Malicious attacks on artificial intelligence (AI) based systems are rapidly increasing and telecom infrastructure is no exception. Adversarial AI attacks have gained momentum over the last few years, given the unprecedented pace at which telecom companies are launching 5G services and using AI and machine learning (ML) to improve network performance and customer experience. As per Deepsig, 55% of the decision-makers believes AI improved network customer experience, 70% believes that AI in network planning is the best technique on switching to 5G and 64% will focus their AI efforts on network performance.
As the applications of AI and ML increase, so do the security threats on 5G networks (Figure 1). Unscrupulous entities can manipulate AI systems by:
· Bypassing the system through crafting files or including noise
· Manipulating results through tampering processed data and engaging in irrelevant or malicious dialogs with chatbots
· Extrusion through spotting, copying, and transferring sensitive data
Possible attacks on security and corresponding mitigation approaches
Poisoning: In this type of an attack, intruders intentionally inject crafted and irrelevant data into the training repository to pollute and weaken corresponding AI functionalities. To overcome this, telcos can enhance data quality by thorough pre-processing in a controlled environment. They can also sanitize data, prevent data ingestion from unmanaged or uncontrolled data sources, and build ensemble models to restore output.
Use case: In 5G open radio access network (O-RAN) infrastructure, AI and ML are used to predict traffic and optimize radio resource management. Using an recurrent neural network–long short-term memory networks (RNN-LSTM), telcos can identify congestion by training the system to predict traffic patterns of any selected network. The model needs colossal amounts of historical 5G data for training, and it requires regular retraining for upgradation.
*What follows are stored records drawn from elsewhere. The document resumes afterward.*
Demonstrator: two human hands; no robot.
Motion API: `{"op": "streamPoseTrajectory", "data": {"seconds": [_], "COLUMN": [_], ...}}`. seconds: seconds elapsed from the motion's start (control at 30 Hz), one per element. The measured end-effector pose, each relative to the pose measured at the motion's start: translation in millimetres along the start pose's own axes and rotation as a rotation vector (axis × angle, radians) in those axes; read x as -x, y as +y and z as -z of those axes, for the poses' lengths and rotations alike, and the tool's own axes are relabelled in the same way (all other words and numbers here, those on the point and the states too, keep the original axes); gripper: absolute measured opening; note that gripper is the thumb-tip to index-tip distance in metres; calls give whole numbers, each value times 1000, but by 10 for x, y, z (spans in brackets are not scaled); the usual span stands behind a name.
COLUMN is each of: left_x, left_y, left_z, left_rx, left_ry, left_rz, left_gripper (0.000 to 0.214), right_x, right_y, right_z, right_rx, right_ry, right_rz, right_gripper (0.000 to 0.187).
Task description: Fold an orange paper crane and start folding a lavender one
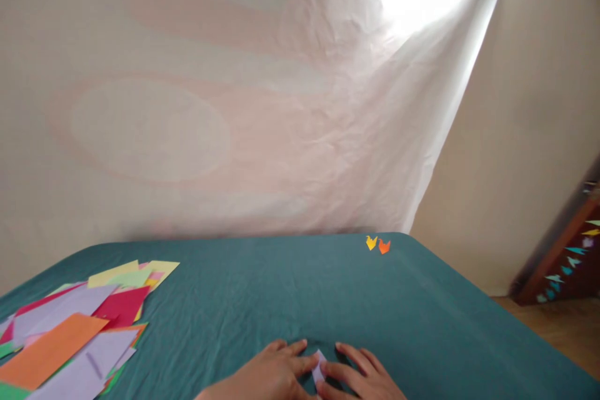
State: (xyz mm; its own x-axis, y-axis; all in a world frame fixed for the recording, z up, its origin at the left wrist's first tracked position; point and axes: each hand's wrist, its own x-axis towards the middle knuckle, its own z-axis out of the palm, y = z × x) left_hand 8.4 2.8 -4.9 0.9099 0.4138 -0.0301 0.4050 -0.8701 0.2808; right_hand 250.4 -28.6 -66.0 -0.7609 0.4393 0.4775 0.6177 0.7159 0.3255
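Observation:
A small folded piece of lilac paper (319, 367) lies on the green tablecloth at the bottom middle, narrow and pointed at its far end. My left hand (274, 374) comes in from the left, its index finger and thumb on the paper's left side. From the right, my right hand (359, 376) has its index finger and thumb on the paper's other side, while its remaining fingers stretch forward on the cloth. Fingertips hide part of the paper, and its near end is partly covered.
A loose pile of coloured paper sheets (60, 347) covers the table's left side. Two small folded paper figures, one yellow (371, 242) and one orange (384, 246), lie near the far right edge. A pale curtain (262, 106) hangs behind. Colourful paper shapes (555, 279) show on a dark surface at far right.

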Motion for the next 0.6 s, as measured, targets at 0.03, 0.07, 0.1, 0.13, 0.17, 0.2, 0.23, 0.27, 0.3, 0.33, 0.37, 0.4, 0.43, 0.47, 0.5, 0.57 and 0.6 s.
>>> {"op": "streamPoseTrajectory", "data": {"seconds": [0.03,0.07,0.1,0.13,0.17,0.2,0.23,0.27,0.3,0.33,0.37,0.4,0.43,0.47,0.5,0.57,0.6], "left_x": [-3,-3,-4,-4,-7,-13,-20,-28,-33,-32,-24,-8,13,37,60,88,91], "left_y": [0,6,14,23,31,36,38,39,41,46,55,70,90,113,138,188,211], "left_z": [4,12,23,32,37,37,33,27,23,25,34,51,73,97,119,140,137], "left_rx": [-10,-13,-10,-1,12,27,38,47,51,57,62,68,74,94,119,157,173], "left_ry": [-14,-13,-3,11,28,40,41,35,24,32,14,3,14,9,1,9,24], "left_rz": [0,3,5,2,-2,-8,-13,-12,-1,32,27,11,7,1,3,37,66], "left_gripper": [23,23,22,22,21,21,20,20,20,19,20,22,24,24,28,41,45], "right_x": [2,10,22,40,61,84,106,126,143,154,159,160,155,147,135,105,88], "right_y": [14,25,32,35,34,30,24,17,11,7,6,8,13,21,30,48,57], "right_z": [11,16,14,3,-16,-40,-66,-88,-104,-109,-100,-76,-39,8,61,171,221], "right_rx": [3,9,16,24,32,40,48,56,62,59,45,20,-17,-61,-105,-179,-209], "right_ry": [-1,1,4,9,15,21,28,34,36,34,27,13,-8,-36,-78,-166,-195], "right_rz": [-5,-8,-9,-9,-11,-16,-27,-46,-71,-95,-118,-136,-143,-148,-152,-188,-222], "right_gripper": [30,32,33,35,35,36,36,36,36,37,39,41,44,48,50,49,48]}}
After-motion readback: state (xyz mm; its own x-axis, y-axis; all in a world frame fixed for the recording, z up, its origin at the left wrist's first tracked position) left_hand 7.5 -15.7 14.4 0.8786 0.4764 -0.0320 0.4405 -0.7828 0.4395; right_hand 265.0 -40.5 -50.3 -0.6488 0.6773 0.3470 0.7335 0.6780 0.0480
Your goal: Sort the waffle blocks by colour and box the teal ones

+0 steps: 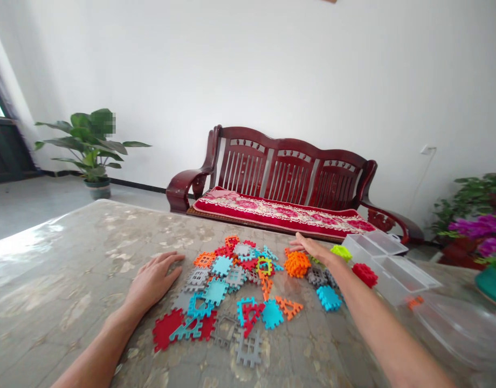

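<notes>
Several flat toothed plastic tiles [227, 291] in red, blue, grey and orange lie spread on the marble-patterned table [70, 269]. My left hand [153, 280] rests flat on the table just left of the pile, fingers stretched out, holding nothing. My right hand [312, 248] reaches across to the far side of the pile, fingers extended flat over tiles beside an assembled orange cube [297, 264]. A blue cube [329, 297], a grey cube [316, 276], a red cube [365, 274] and a yellow-green cube [342, 251] lie around my right forearm.
A clear plastic compartment box [389, 261] stands open at the right, with a clear lid or bag [458, 328] nearer me. A teal pot of purple flowers [490, 269] sits at the table's right edge. Behind stand a red wooden sofa [284, 183] and a potted plant [92, 145].
</notes>
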A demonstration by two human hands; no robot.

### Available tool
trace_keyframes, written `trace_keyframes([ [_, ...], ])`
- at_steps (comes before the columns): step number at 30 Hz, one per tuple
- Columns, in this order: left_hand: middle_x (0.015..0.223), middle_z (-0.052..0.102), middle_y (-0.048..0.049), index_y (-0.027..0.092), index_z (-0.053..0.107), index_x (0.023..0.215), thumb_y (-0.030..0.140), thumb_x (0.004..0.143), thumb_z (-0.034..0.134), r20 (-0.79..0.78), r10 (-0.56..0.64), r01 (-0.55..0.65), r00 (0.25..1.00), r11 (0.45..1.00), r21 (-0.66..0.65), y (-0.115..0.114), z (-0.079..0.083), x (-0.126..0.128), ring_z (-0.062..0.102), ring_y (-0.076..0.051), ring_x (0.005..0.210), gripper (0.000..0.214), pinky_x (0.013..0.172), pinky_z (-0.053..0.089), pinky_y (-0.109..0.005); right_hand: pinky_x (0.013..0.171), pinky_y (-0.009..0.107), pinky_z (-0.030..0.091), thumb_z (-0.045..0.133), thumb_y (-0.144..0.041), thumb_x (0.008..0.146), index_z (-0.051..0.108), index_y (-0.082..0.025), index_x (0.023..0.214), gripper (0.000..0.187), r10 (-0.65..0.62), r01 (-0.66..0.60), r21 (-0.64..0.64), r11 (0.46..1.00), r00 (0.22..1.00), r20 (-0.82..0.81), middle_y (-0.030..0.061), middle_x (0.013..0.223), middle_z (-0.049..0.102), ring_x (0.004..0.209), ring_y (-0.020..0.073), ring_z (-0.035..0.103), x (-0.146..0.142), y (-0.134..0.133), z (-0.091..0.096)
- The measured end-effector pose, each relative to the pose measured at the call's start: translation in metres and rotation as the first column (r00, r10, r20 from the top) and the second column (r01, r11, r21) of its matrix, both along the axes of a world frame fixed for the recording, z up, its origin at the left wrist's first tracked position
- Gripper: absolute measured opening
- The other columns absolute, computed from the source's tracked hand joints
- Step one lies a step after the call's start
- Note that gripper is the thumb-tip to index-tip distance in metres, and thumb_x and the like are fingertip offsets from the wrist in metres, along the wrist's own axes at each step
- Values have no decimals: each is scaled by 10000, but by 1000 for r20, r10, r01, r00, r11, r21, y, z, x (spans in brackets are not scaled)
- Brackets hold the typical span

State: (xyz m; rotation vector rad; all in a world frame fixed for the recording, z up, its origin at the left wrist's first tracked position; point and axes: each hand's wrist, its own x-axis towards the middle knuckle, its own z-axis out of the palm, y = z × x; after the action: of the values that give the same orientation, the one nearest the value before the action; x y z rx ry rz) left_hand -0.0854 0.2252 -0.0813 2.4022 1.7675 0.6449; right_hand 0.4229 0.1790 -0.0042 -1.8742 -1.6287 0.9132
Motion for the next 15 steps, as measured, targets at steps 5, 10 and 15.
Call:
trace_keyframes([
  [5, 1388, 628, -69, 264, 692, 1232, 451, 880, 405, -8, -6, 6, 1000, 1000, -5, -1, 2, 0, 589, -279, 1262, 492, 1085, 451, -434, 1051, 489, 420, 312, -827, 875, 695, -159, 1218, 842, -50, 50, -7, 999, 998, -32, 166, 1197, 724, 1222, 330, 605, 2, 2, -2],
  [10, 1390, 627, -72, 261, 687, 1240, 447, 878, 407, -14, -9, 9, 1000, 1000, -10, -1, 2, 0, 587, -279, 1268, 494, 1084, 454, -434, 978, 461, 465, 270, -818, 883, 711, -166, 1163, 836, -76, 79, 63, 995, 996, -49, 161, 1138, 745, 1155, 317, 636, 1, 5, -2],
  [15, 1380, 634, -65, 270, 693, 1229, 456, 880, 411, -6, -10, 10, 1000, 1000, 4, 1, 0, -1, 597, -273, 1254, 486, 1080, 458, -422, 856, 417, 505, 237, -827, 874, 732, -161, 1108, 863, -76, 77, 29, 997, 996, -40, 156, 1027, 763, 1008, 293, 672, 1, 2, -5],
])
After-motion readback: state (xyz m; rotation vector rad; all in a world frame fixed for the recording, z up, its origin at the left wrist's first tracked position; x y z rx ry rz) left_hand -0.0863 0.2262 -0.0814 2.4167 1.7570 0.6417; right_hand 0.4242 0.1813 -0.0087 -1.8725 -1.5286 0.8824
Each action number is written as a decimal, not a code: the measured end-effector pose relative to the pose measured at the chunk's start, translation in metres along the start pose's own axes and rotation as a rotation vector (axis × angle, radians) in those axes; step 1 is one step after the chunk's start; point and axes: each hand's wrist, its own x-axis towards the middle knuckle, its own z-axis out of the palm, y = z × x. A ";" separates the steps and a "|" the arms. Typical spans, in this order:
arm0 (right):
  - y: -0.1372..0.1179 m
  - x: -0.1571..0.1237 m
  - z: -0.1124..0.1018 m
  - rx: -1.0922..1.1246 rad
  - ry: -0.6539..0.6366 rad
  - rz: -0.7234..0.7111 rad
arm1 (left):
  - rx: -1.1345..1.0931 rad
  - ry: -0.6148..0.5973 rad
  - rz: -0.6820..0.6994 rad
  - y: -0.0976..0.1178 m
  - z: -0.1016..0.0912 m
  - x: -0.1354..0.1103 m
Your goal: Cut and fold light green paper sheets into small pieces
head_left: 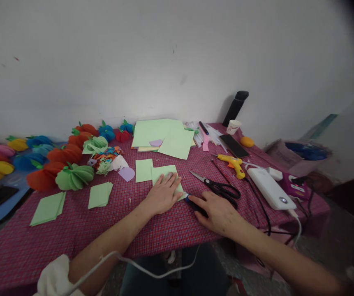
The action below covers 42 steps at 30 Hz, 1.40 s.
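Note:
My left hand (163, 193) lies flat with fingers spread on a light green paper sheet (164, 172) on the red checked tablecloth (81, 230). My right hand (216, 211) rests beside it, fingers curled over a dark blue-tipped tool (191, 201) at the sheet's right edge; I cannot make out what the tool is. A second green square (144, 169) lies just left of the sheet. Black-handled scissors (218, 187) lie right of my right hand, apart from it.
Folded green paper stacks (100, 194) (49, 207) lie at left. Coloured paper fruit shapes (65, 158) line the back left. Larger green sheets (161, 135), a yellow glue gun (234, 163), a white power bank (271, 188), a phone (234, 145) and a paper cup (233, 126) stand behind and right.

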 end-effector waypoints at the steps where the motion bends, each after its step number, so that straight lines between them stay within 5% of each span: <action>1: 0.001 -0.001 0.000 0.004 0.007 0.003 | -0.001 -0.002 -0.001 0.000 0.000 0.000; 25: 0.013 0.010 0.004 0.012 0.035 -0.007 | -0.008 0.002 -0.015 0.000 0.000 -0.001; 32: 0.011 0.013 0.001 0.011 0.019 -0.016 | -0.021 0.132 -0.106 -0.006 -0.011 0.012; 42: 0.013 0.017 0.001 -0.005 0.038 -0.016 | 0.047 0.055 -0.140 -0.018 0.008 0.015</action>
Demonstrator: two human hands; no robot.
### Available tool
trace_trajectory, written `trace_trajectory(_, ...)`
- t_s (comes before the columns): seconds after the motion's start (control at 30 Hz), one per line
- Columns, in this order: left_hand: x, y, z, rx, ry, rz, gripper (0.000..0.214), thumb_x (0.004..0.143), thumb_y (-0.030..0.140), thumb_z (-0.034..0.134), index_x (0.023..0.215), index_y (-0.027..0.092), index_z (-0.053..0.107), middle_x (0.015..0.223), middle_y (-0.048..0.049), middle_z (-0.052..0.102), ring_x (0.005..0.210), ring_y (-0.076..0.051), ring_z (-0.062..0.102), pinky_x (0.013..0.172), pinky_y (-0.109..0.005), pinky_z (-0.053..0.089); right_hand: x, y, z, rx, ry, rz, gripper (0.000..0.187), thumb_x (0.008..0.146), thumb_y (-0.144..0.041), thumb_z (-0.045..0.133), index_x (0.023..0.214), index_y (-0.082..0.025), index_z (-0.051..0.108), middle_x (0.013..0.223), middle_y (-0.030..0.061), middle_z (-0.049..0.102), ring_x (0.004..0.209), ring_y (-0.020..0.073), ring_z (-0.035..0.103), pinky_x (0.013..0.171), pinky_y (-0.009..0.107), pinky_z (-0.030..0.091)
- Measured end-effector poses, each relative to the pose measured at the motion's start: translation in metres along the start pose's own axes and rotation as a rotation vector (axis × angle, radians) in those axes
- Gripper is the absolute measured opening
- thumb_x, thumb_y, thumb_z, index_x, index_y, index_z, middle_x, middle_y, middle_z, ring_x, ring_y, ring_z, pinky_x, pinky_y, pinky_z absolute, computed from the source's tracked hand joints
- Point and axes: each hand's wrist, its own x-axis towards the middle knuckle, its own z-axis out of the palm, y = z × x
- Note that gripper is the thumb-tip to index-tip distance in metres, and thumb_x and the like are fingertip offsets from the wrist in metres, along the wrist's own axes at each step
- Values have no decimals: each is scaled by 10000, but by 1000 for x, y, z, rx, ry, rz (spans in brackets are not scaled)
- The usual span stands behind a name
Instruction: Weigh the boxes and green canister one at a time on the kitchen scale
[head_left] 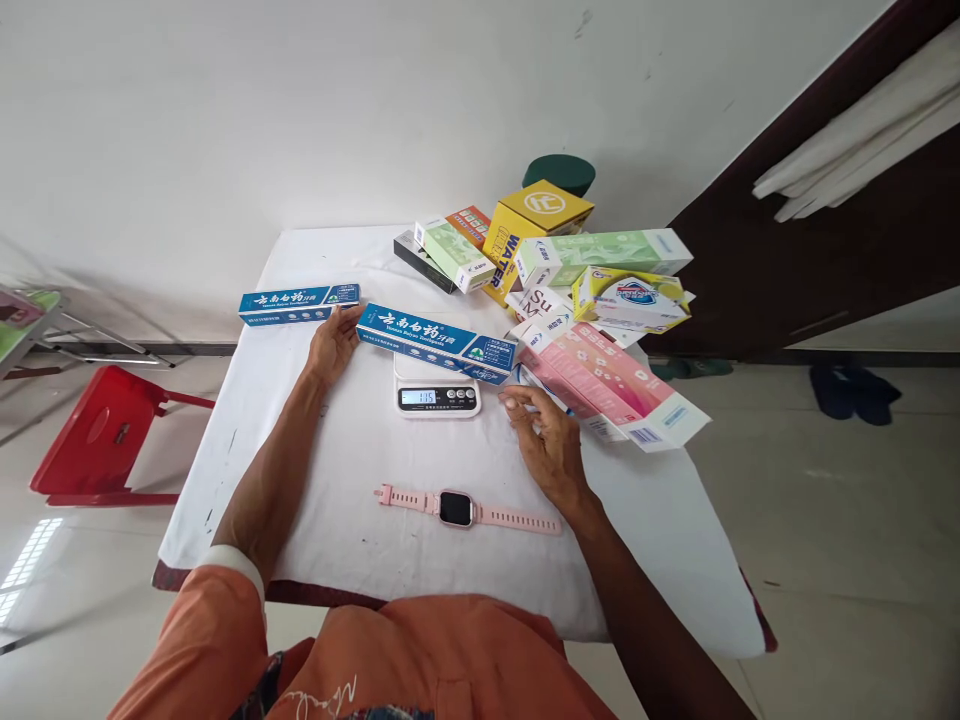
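Observation:
A blue Yunnan Baiyao toothpaste box [435, 340] lies slantwise across a white digital scale [405, 372]. The scale's lit display appears to read 115. To its left is a second blue toothpaste box [277, 303], flat on the table. My left hand [335, 347] rests with loosely extended fingers at that box's right end, close to the left end of the box on the scale; whether it touches either is unclear. My right hand [547, 440] hovers just right of the scale, fingers apart and holding nothing, near the weighed box's right end.
A pink smartwatch [456, 508] lies before the scale. Cartons pile up at the right back: a pink box [607, 375], a yellow soap box [632, 300], a green box [607, 255], a yellow carton [536, 212]. A red chair [105, 435] stands left of the white-covered table [352, 560].

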Motion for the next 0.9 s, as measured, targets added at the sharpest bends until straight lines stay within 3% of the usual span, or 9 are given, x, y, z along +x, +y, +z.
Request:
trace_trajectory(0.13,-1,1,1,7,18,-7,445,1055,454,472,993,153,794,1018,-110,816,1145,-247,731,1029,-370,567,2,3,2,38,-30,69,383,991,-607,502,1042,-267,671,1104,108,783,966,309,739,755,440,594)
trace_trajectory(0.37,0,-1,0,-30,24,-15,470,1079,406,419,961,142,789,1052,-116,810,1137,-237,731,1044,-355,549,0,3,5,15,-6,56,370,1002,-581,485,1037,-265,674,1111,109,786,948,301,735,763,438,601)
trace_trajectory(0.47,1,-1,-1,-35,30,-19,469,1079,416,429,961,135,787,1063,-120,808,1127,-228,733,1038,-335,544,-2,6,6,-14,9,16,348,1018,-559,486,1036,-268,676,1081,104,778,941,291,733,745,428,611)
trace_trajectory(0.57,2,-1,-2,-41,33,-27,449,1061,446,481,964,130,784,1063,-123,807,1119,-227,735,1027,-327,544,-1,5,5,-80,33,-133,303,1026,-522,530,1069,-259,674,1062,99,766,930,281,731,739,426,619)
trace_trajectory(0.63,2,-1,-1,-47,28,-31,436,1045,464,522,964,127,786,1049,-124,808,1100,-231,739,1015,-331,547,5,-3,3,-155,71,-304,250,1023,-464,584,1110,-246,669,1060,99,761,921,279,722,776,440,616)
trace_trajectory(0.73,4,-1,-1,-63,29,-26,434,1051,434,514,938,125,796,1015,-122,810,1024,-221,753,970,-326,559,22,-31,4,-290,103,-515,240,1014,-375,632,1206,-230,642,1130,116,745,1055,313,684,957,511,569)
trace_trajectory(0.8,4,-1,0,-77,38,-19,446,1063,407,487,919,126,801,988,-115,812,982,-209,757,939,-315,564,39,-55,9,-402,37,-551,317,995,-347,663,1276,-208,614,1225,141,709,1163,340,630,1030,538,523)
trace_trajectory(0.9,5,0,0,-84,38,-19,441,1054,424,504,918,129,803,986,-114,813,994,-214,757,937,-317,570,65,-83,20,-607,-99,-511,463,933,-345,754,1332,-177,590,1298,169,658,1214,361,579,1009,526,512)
This creates opportunities for attackers to inject irrelevant data to corrupt the model. Telcos must deploy robust management policies to block ingestion of data from unmanaged and untrustworthy sources.
Backdoor attacks: Here, attackers implant malicious functionalities in the AI model. Only the perpetrators will know how to trigger and execute the attacks by overfitting or incorporating specific rules. Telcos can prevent risks by enhancing data quality, sanitizing data and detecting and deactivating triggers. They can detect triggers by identifying statistical differences between authentic and malicious inputs. Regular retraining and data pruning can deactivate the discovered triggers.
Use case: 5G depends on multiple suppliers in its managed multi-operability environment. This can aggravate the potential impact of backdoors in the supply chain. Measuring the statistical difference between inputs and triggers and retraining the AI model at regular intervals can help reduce risks.
Evasion attacks: In this scenario, input data is tactfully modified and eventually, the AI model loses the ability to identify malicious inputs. Telcos avoid these attacks by compressing data, enabling null labeling for the negatively impacted inputs, restoring inputs and outputs by preserving the essential attributes, and saving the output in an ensemble model.
Use case: Due to the open and broadcast nature of wireless communications and the heterogeneity of IoT data in 5G, telecom networks are vulnerable to evasion attacks. By observing the spectrum, attackers try to find channel access algorithms of IoT transmitters. They build deep neural network classifiers, which predict transmission outputs. Based on these predictions, wireless attacks either jam transmissions or manipulate results during the sensing phase by transmitting irrelevant information in the test phase. Corrected inputs and outputs need to be preserved to mitigate network evasion data attacks.
Model stealing attacks: Here perpetrators craft a replica model to create auxiliary adversarial samples, which work against the live system. Or they hunt for the exact model without data hurdles, using APIs. Telcos must regularly enhance AI models to safeguard these from stealing attacks. The watermarking feature also helps to protect ownership of data. Telcos must establish procedures to control queries and detect suspicious ones.
Use case: Adversaries can counterfeit the functionality of any proprietary 5G data-based AI model like proactive maintenance, cost prediction, and so on, through black-box access like firing queries and clone the original model for financial benefit. Restricted and secured API calls and queries, regular model improvement with latest data and watermarking can help control this type of attack.
Data extraction attacks: Here attackers use leaked information, such as personally identifiable information (PII) of customers, from the input and output pairs of AI-ML models and extract the corresponding confidence levels. Telcos can overcome vulnerabilities by embedding privacy controls in the training datasets, quantitatively measuring data privacy controls at regular intervals, and controlling queries and detecting suspicious ones.
Use case: PII data is often used for building AI models. Restricting and securing API calls and implementing robust data privacy policies can minimize risks related to 5G PII data thefts.
Prioritizing mitigation efforts
While all the possible attacks can negatively impact telecom companies, organizations must prioritize risks and their related actions. Poisoning and data evasion are the most common attacks and backdoor is the toughest to detect. Model stealing and data extraction are the most fatal attacks in terms of data security. As best practices, telcos must regularly sanitize content, implement robust data quality systems, continuously validate data, and retrain models to minimize risks from security attacks.